Copy the listing exactly, leaving out every picture.
━━━
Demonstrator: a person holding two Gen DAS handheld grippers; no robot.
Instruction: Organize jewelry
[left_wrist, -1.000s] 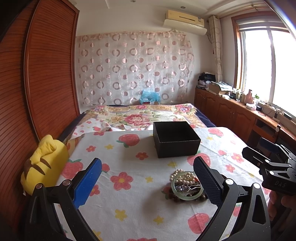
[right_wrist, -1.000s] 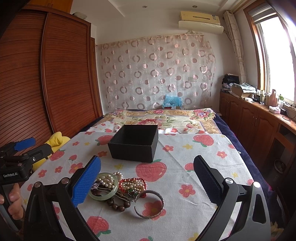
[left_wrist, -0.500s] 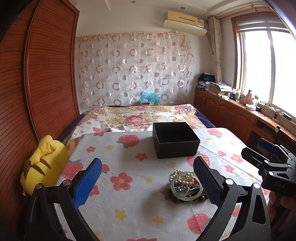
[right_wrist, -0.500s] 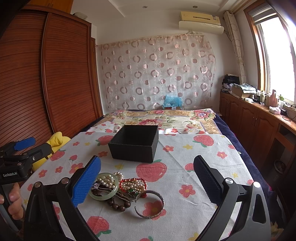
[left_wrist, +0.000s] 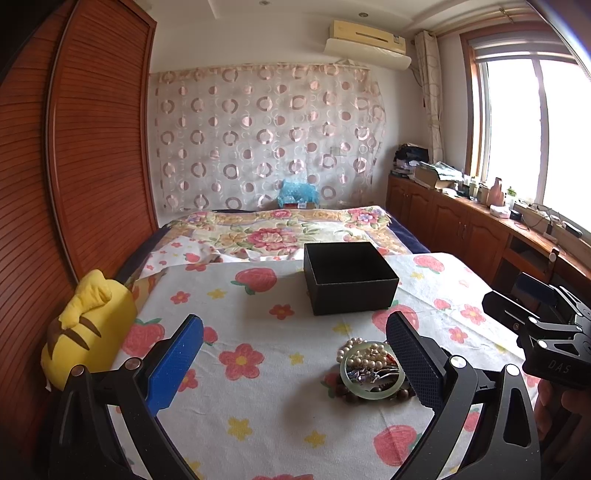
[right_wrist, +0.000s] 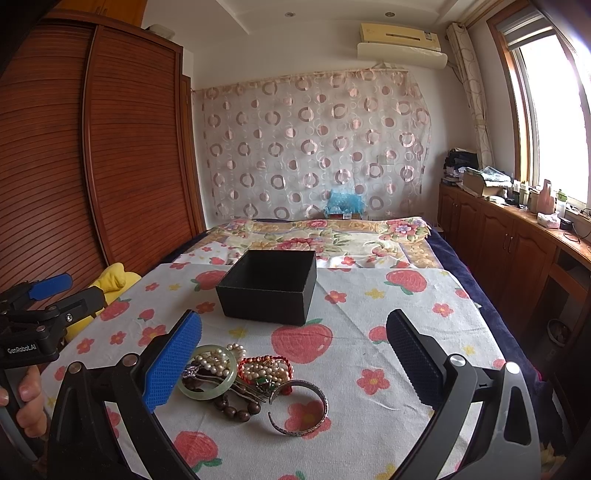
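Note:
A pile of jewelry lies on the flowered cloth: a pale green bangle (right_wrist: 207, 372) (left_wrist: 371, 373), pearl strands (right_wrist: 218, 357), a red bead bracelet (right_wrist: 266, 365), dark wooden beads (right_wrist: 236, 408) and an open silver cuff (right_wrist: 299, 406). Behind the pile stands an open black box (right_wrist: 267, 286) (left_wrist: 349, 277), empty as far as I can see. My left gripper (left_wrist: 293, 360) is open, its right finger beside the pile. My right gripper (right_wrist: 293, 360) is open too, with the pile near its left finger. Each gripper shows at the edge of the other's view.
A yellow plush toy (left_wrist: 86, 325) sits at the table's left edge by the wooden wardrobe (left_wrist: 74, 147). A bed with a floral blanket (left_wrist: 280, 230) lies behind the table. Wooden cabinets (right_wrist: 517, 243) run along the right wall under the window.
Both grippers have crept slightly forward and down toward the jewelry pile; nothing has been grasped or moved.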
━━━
### PROBLEM SOLUTION:
Demonstrator: a person holding two Gen DAS handheld grippers; no robot.
Instruction: Organize jewelry
[left_wrist, -1.000s] 
[right_wrist, -1.000s] 
[left_wrist, -0.500s] 
[right_wrist, -0.500s] 
[left_wrist, +0.000s] 
[right_wrist, +0.000s] 
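Note:
A pile of jewelry lies on the flowered cloth: a pale green bangle (right_wrist: 207, 372) (left_wrist: 371, 373), pearl strands (right_wrist: 218, 357), a red bead bracelet (right_wrist: 266, 365), dark wooden beads (right_wrist: 236, 408) and an open silver cuff (right_wrist: 299, 406). Behind the pile stands an open black box (right_wrist: 267, 286) (left_wrist: 349, 277), empty as far as I can see. My left gripper (left_wrist: 293, 360) is open, its right finger beside the pile. My right gripper (right_wrist: 293, 360) is open too, with the pile near its left finger. Each gripper shows at the edge of the other's view.
A yellow plush toy (left_wrist: 86, 325) sits at the table's left edge by the wooden wardrobe (left_wrist: 74, 147). A bed with a floral blanket (left_wrist: 280, 230) lies behind the table. Wooden cabinets (right_wrist: 517, 243) run along the right wall under the window.
Both grippers have crept slightly forward and down toward the jewelry pile; nothing has been grasped or moved.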

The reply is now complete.